Despite the GBP’s recent gains against NOK, the British pound might see its first dip against its Norwegian counterpart in a long time, The Krone saw consecutive losses in earlier sessions due to reducing demand for oil across different markets, but the emergency half-point rate cut from the Bank of England will prompt a significant drop. Investors are expected to root for NOK until markets increase demand for GBP even with lesser value. Although the recent rate cut is the pair’s main driver, it might see lesser lows due to less demand for oil, Norway’s main economic driver. Norway also saw disappointing figures on core inflation month-over-month in February, seeing 0.5% instead of the 0.7% figure predicted by futures investors. Sterling might also see gains once it reports positive news of its Autumn budget after the rate decision, which will determine the effectiveness of the cut and persuade other central banks to do the same.
In past weeks, GBP has been witnessing seemingly endless breakthroughs against the Canadian dollar. Rapidly decreasing demand for Canada’s main economic driver, crude oil, pushed the Loonie down against several other currencies. However, the British pound’s reign is over – the Bank of England held an emergency rate cut by 50 basis point yesterday, which will plummet Sterling back into its previous trading territory with the Loonie. The pair is expected to trade further into its previous pattern following the Bank of Canada’s rate cut of at least 50 basis points held just last week. The movements appear to be a part of coordinated bank actions to hurdle upcoming negative economic effects of the coronavirus. The Canadian dollar is expected to see slight gains for the rest of this week with better-than-expected Housing Starts seen in February, in addition to doubling expectations for Building Permits month-over-month in January.

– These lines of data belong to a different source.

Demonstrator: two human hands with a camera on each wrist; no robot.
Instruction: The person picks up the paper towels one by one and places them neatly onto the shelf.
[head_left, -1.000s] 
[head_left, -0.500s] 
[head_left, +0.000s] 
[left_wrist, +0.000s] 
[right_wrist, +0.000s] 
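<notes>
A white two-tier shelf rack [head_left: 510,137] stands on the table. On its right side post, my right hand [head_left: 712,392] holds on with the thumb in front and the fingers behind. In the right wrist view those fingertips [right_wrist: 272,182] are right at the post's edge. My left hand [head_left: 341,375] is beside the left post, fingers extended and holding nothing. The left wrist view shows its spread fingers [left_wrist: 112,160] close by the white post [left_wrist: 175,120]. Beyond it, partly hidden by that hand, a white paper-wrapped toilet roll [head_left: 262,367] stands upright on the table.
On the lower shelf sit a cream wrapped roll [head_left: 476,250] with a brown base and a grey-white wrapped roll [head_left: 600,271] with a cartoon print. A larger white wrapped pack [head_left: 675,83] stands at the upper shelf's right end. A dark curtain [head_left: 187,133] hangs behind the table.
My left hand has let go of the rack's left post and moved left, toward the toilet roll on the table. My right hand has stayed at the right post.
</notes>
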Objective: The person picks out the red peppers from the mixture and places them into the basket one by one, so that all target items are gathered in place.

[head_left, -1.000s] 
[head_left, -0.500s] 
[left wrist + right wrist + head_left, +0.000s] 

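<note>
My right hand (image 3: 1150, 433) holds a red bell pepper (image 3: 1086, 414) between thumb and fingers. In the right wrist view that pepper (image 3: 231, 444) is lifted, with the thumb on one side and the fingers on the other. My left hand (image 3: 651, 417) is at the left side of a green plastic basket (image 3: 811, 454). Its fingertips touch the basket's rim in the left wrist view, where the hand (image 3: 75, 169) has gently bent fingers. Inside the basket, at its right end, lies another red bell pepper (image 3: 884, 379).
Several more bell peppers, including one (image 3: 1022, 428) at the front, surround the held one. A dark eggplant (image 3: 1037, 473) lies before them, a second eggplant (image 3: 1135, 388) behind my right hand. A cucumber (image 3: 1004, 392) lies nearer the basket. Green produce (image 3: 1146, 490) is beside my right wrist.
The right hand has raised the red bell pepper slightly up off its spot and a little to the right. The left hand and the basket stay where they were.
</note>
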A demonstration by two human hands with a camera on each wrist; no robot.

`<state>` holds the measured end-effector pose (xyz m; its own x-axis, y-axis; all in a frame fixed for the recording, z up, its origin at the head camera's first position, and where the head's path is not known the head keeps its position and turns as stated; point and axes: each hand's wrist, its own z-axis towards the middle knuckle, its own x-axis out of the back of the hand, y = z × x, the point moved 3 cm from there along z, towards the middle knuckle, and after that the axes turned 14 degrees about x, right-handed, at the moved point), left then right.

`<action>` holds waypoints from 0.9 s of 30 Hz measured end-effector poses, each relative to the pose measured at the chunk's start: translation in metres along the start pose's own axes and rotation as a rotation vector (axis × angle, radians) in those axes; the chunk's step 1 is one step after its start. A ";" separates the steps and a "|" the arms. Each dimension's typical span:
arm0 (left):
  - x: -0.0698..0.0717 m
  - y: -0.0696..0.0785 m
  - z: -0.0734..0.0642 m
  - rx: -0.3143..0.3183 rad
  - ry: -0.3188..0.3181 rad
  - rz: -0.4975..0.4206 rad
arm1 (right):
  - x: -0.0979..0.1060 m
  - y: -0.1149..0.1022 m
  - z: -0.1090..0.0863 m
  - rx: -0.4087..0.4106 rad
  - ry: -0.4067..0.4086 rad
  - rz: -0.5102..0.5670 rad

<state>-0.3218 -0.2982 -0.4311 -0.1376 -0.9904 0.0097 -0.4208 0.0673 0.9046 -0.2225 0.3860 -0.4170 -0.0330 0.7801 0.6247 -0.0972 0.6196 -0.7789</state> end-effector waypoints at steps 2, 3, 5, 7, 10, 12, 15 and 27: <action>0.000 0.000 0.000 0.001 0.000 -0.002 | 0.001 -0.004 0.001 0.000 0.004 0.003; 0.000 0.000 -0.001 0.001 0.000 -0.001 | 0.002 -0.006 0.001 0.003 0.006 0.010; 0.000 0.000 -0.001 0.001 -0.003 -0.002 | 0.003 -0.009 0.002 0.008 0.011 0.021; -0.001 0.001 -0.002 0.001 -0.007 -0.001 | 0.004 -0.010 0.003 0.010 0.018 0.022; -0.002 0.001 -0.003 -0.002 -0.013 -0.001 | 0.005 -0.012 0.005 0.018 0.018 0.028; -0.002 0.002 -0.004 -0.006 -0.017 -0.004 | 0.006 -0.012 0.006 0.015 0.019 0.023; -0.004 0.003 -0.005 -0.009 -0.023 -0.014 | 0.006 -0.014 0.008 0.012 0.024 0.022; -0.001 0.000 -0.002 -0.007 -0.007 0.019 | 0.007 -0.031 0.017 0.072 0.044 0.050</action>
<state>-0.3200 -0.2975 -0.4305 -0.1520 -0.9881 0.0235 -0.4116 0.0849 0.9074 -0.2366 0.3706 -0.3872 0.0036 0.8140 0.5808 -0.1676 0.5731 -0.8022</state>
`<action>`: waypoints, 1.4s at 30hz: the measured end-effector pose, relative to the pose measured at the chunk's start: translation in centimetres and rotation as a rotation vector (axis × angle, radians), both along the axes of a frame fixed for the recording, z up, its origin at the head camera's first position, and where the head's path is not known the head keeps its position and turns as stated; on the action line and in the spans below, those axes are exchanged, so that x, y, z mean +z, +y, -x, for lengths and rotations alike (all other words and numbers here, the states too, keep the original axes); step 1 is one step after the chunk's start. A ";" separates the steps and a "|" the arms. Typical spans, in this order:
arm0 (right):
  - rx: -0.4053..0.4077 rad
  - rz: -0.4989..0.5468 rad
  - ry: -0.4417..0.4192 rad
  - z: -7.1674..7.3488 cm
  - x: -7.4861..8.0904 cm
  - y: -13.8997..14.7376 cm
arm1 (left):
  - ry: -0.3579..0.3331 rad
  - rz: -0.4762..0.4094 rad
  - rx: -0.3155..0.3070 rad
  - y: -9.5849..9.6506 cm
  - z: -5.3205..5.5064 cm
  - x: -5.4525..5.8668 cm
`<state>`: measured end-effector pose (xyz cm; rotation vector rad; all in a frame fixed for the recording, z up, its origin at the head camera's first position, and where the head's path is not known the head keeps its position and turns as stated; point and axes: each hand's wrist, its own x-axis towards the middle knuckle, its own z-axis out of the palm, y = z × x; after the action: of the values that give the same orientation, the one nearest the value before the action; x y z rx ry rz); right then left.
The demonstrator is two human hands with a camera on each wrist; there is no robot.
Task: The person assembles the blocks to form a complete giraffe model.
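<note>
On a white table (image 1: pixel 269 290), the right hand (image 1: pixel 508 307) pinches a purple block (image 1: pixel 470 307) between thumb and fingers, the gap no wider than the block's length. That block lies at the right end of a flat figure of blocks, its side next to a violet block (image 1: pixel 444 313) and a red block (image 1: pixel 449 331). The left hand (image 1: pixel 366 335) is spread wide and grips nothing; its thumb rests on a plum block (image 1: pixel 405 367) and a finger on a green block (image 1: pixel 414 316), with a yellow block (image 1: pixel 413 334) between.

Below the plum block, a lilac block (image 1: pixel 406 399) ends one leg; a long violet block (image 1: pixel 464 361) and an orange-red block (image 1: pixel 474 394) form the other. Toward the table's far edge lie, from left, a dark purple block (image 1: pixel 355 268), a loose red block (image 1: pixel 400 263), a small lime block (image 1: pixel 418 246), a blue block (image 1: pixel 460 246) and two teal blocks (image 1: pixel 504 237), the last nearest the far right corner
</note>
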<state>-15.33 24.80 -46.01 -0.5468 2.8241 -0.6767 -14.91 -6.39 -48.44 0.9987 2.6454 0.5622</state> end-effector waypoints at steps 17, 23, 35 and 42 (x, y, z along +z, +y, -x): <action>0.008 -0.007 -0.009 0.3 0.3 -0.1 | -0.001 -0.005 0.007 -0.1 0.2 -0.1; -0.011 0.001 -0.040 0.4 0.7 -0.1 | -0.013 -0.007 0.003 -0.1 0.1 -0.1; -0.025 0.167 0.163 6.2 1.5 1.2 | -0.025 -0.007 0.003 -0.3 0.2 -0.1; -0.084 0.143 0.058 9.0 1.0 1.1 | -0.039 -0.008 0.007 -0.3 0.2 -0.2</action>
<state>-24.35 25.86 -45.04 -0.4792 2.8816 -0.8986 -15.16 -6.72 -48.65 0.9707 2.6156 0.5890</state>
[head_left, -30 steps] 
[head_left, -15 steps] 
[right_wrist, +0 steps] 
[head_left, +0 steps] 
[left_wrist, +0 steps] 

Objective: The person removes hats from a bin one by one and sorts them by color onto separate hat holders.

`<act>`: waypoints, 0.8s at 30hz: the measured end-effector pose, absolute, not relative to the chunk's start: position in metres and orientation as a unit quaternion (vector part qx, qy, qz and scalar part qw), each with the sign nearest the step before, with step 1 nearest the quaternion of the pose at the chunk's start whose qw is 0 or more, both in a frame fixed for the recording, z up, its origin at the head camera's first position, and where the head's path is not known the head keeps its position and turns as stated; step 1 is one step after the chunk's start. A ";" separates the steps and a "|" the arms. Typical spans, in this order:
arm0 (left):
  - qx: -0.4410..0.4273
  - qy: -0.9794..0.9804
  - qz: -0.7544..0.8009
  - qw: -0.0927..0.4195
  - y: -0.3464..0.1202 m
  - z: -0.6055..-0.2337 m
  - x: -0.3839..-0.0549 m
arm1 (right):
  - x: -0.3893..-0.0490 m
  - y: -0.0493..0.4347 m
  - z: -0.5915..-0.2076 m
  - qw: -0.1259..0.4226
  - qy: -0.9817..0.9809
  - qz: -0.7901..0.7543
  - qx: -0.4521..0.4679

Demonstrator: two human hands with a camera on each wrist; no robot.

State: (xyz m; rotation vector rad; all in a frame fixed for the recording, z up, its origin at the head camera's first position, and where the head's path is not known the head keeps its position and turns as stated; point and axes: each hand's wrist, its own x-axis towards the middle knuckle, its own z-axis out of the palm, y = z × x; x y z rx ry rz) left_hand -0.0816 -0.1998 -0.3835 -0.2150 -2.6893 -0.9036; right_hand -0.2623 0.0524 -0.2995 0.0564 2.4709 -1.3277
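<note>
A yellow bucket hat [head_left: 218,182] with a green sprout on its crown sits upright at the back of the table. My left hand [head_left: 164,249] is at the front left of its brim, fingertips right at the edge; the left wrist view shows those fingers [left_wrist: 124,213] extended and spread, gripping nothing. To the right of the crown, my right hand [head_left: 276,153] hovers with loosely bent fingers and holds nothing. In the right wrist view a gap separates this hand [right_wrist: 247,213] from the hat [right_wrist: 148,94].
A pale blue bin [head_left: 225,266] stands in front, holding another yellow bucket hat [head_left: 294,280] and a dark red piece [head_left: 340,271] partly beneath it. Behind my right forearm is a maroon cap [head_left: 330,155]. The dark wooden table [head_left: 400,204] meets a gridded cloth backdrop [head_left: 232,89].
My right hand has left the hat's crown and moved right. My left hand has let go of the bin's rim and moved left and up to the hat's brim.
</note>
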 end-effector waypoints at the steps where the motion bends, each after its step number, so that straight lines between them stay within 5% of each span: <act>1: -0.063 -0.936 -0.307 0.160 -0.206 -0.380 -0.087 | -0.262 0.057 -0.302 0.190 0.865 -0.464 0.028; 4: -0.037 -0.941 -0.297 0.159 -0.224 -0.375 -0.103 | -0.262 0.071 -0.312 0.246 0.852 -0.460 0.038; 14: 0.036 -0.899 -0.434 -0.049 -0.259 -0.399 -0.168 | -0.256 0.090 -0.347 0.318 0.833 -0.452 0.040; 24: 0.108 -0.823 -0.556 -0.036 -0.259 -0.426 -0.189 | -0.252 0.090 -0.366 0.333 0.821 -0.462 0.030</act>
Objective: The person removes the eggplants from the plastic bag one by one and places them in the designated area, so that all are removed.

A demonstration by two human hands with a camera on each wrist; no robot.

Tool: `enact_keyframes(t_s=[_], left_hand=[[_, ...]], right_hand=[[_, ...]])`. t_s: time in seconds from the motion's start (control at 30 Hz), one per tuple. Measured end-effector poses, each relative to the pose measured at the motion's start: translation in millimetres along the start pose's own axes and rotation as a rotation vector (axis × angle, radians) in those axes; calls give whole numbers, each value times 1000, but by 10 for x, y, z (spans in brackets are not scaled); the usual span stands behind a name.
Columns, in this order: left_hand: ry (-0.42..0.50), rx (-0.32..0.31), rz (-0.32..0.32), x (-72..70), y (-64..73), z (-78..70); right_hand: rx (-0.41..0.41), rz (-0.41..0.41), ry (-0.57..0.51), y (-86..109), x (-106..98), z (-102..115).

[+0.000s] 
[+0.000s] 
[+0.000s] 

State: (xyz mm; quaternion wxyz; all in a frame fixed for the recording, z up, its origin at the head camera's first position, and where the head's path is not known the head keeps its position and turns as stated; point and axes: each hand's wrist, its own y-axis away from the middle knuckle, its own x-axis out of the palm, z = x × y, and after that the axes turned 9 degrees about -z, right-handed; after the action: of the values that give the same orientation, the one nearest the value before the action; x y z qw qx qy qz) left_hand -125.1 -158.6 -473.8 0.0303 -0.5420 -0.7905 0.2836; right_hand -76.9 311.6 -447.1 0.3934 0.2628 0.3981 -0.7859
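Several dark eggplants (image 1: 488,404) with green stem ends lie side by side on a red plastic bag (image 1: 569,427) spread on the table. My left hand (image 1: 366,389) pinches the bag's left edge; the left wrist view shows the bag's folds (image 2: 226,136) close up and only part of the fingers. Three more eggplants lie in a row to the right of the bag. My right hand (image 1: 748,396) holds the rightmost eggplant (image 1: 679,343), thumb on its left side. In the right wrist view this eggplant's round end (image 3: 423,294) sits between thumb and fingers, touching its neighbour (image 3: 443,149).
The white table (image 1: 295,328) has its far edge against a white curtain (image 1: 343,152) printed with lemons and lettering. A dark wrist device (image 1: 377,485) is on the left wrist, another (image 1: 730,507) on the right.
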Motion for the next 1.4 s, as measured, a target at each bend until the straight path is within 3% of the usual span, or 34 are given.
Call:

Both oil-sensitive currencies are expected to see volatile prices, near-term. For now, oil price slumps will take a toll on the Russian ruble more than the Norwegian krone amid the increasingly aggravating conflict between Russia and Saudi Arabia. Prime Minister Vladimir Putin rejected the Organization of Petroleum Exporting Countries’ proposal to cut oil production, igniting the current conflict between the country’s oil export allies. As inventories continue to increase with much lesser demand brought by fears of the coronavirus, the market is pricing against the main cause of the conflict: Russia. Meanwhile, a survey held by the Norwegian central bank found that most businesses expect less domestic economic growth than a month prior. Rapid slowdown in business activity due to the outbreak, especially with crude oil as its main export, could lead to a potential interest rate cut and into a possible loss against the Russian Ruble.